What the exercise asks
From the entries below, transcribe exactly the lines between the line holding "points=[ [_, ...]" and the line holding "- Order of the", inclusive; skip all other lines.

Recorded information
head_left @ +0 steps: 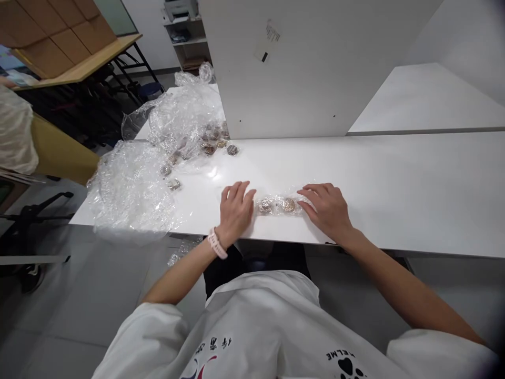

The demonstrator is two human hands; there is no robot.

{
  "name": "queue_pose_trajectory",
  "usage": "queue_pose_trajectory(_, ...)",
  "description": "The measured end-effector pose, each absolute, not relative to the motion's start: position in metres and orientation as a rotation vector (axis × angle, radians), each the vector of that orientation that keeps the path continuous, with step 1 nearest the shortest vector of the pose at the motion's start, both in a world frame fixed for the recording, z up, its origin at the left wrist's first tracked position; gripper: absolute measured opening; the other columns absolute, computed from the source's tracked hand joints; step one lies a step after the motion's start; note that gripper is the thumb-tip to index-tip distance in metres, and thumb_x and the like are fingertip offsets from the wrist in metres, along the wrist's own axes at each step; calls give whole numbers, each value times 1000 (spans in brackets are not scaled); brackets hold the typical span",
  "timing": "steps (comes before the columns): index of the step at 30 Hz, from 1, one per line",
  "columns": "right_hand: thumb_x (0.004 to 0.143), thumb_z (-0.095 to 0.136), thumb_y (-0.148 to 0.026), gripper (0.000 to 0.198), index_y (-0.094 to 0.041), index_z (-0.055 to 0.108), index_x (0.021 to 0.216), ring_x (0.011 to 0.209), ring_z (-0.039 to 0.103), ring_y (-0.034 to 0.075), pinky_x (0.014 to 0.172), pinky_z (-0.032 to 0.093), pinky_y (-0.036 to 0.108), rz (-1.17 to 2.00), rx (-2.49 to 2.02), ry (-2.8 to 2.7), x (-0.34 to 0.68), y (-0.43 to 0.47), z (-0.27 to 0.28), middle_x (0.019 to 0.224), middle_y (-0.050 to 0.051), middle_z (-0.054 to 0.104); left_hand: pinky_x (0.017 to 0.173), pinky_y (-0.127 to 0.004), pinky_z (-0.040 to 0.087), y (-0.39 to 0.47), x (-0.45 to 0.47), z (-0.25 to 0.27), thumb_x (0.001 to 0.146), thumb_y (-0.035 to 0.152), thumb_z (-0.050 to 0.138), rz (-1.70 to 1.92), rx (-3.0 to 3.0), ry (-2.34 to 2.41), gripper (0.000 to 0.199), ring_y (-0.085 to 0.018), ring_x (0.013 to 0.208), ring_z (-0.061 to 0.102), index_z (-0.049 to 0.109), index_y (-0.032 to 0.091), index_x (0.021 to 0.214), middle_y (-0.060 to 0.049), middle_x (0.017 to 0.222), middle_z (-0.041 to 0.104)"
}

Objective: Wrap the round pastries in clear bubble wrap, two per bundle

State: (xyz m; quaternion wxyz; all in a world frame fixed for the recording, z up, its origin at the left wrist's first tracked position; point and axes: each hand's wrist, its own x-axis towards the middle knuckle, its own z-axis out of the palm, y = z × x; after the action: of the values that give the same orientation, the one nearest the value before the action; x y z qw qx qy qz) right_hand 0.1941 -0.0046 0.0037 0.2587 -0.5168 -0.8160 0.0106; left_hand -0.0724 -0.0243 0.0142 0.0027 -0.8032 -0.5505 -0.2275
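A strip of clear plastic wrap [276, 206] lies crosswise near the front of the white table, with two small round brownish objects inside. Their exact kind is hard to make out through the shiny film. At the strip's left end rests my left hand [235, 209], fingers apart and loosely curled, a pale pink band on its wrist. My right hand [328, 210] is around the right end of the strip, thumb and index finger parted with film between them. Its palm hides the film's far end.
Crumpled clear plastic film [132, 189] heaps on the table's left and overhangs the front edge. Several similar small round objects [213, 143] lie by it. A tall white panel [292, 79] stands behind the table. Cardboard boxes [59, 37] and a person's sleeve [16, 131] are at left.
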Motion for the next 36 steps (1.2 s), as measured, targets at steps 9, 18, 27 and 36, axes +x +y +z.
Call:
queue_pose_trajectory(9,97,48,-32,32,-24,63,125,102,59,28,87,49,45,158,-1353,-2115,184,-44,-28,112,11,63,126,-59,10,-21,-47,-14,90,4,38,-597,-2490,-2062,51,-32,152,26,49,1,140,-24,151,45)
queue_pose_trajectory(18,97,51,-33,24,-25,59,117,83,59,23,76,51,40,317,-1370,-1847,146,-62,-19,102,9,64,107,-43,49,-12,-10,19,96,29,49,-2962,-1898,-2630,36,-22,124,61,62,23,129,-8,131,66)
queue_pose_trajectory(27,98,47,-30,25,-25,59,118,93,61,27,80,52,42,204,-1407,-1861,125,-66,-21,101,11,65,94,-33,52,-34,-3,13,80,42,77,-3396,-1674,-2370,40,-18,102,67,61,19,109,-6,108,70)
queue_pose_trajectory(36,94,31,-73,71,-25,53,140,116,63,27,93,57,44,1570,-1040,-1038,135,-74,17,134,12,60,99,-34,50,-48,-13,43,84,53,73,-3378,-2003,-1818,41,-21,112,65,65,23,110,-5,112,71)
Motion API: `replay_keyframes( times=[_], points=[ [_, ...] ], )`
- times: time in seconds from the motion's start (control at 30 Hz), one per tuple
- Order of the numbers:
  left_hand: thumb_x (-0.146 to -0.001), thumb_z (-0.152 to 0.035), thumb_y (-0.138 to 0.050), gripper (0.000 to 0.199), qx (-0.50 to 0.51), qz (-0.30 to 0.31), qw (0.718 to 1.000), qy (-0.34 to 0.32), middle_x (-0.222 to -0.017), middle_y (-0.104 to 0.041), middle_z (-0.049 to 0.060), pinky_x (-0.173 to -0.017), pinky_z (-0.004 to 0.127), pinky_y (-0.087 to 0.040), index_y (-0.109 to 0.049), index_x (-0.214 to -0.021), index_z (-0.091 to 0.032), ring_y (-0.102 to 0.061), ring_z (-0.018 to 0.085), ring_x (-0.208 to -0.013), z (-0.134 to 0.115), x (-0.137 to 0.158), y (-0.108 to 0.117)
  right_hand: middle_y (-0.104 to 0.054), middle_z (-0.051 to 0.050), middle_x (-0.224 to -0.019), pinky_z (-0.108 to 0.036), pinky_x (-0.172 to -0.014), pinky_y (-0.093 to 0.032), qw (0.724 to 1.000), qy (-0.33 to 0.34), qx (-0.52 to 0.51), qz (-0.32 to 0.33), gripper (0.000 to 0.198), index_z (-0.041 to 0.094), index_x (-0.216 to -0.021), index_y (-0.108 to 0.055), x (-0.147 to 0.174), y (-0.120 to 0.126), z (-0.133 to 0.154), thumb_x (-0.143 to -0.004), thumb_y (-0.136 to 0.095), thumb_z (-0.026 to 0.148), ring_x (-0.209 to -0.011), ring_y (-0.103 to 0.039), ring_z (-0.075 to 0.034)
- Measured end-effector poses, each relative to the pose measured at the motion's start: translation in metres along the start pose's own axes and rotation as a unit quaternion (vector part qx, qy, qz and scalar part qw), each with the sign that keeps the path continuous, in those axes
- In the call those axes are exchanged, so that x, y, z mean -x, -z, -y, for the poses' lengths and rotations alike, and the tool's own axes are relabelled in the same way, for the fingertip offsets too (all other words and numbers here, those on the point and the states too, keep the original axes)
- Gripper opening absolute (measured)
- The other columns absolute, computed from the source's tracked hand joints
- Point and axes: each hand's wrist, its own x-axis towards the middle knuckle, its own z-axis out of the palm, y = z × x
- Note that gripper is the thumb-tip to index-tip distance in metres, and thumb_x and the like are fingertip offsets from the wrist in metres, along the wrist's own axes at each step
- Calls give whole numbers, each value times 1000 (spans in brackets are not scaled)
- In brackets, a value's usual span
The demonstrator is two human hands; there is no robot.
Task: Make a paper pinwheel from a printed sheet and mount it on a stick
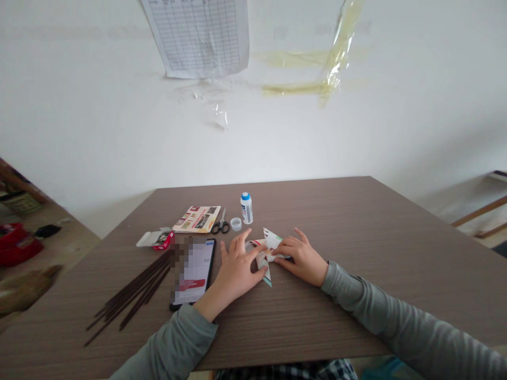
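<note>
A folded printed paper pinwheel [271, 238] with pointed blades lies on the table between my hands. My left hand [236, 266] has its thumb and index finger on the left side of the paper, near its middle, while the other fingers are raised and spread. From the right, my right hand [304, 259] pinches a blade of the pinwheel, its fingertips close to the centre. Parts of the paper are hidden under the fingers. Just beyond my left hand stand a small white bottle with a blue cap [246, 208] and a clear round lid [236, 224].
Left of my hands lie scissors [222, 226], a printed leaflet [197, 218], an open small red box [161, 240], a phone [194, 272] and several thin dark sticks [130, 290]. The brown table [356, 221] meets a white wall [277, 142] at its back.
</note>
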Motion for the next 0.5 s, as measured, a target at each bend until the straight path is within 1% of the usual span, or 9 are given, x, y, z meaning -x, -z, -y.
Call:
replay_keyframes(
  times=[0.13,0.27,0.37,0.43,0.5],
  points=[
    [-107,-33,-101,43,-1,11,1000,0,-202,-61,14,-149,102,-37,-100,-149,-43,-60,57,-182,-2,1,3,-96,-9,-127,-87,-153,-42,1000,3,2,-3,24,35,-139,-98,0,-1,-1,-124,-81,28,-129,-91,-35],
    [-109,-32,-100,44,-4,16,1000,0,-202,-60,14,-148,103,-36,-99,-152,-43,-59,57,-183,-3,1,6,-97,-9,-128,-86,-152,-42,1000,10,3,-7,24,34,-139,-98,0,-1,-1,-124,-82,26,-130,-91,-34],
    [-108,-35,-101,45,-15,16,1000,-1,-201,-62,13,-149,102,-37,-99,-152,-45,-59,56,-183,-2,1,5,-97,-11,-129,-89,-152,-42,1000,12,2,-7,25,32,-140,-98,1,-1,-1,-124,-81,24,-130,-91,-34],
    [-109,-37,-99,45,-22,16,1000,-8,-201,-62,13,-148,103,-37,-98,-153,-46,-57,56,-184,0,0,4,-97,-11,-130,-90,-152,-41,1000,8,0,-4,26,32,-141,-98,1,-1,-1,-124,-80,24,-131,-91,-35],
    [-110,-38,-97,45,-25,15,999,-18,-201,-61,13,-148,104,-36,-97,-155,-45,-56,56,-184,1,0,2,-97,-11,-130,-89,-153,-40,1000,9,0,-3,27,34,-142,-98,1,-1,-2,-124,-80,25,-131,-91,-34]
  ],
)
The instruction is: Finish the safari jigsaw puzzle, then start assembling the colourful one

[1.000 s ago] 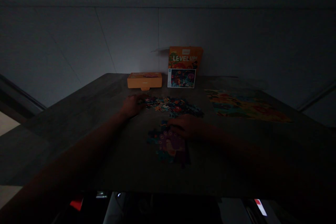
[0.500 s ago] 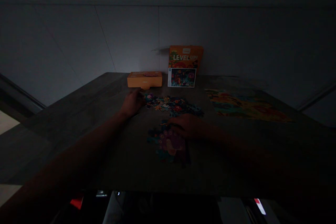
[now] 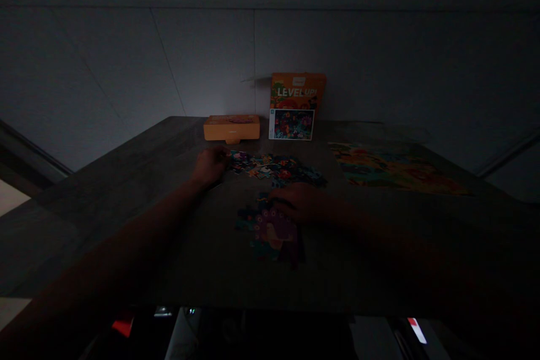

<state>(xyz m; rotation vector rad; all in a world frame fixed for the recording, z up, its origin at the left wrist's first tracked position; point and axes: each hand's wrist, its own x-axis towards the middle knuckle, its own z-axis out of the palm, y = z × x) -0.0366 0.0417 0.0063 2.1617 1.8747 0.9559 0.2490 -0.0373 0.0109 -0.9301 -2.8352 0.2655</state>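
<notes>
On the dark table lies a partly joined jigsaw puzzle [image 3: 276, 233] with a purple, peacock-like figure. My right hand [image 3: 297, 201] rests over its upper right edge, fingers bent; shadow hides whether a piece is under the fingertips. Farther back spreads a pile of loose puzzle pieces [image 3: 265, 167]. My left hand [image 3: 210, 164] is at the left end of that pile, its fingers curled together near the pieces. What those fingers hold, if anything, is too dark to make out.
A low orange box [image 3: 232, 128] sits at the back. Beside it an orange "LEVEL UP!" box [image 3: 298, 89] leans on the wall, with a picture card [image 3: 291, 125] in front. A colourful finished puzzle [image 3: 396, 171] lies flat to the right on the grey table [image 3: 126, 191].
My left hand has shifted very slightly left, at the edge of the loose pieces. My right hand stays over the joined puzzle.
</notes>
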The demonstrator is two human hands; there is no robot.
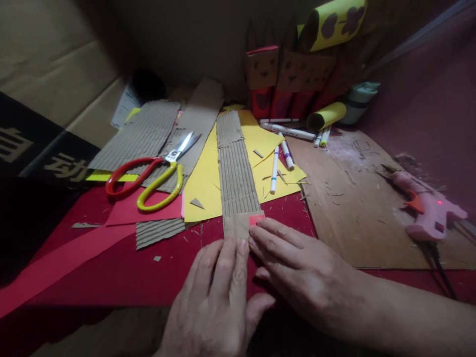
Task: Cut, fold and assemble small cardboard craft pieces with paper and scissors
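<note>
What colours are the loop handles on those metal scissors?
One red loop handle, one yellow loop handle; the head view shows them best.

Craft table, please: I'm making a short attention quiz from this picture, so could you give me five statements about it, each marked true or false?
1. The scissors have one red handle and one yellow handle. True.
2. The glue gun lies at the left side of the table. False: the glue gun is at the right.
3. The left hand touches the near end of the cardboard strip. True.
4. The small red piece is at the left hand's fingertips. False: the small red piece is at the right hand.
5. A white pen lies on the yellow paper. True.
</note>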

Task answer
Motion API: `replay_keyframes( times=[_], points=[ [_, ...] ], )`
- times: time in seconds from the motion's start (control at 30 Hz), one per tuple
- Order of the numbers:

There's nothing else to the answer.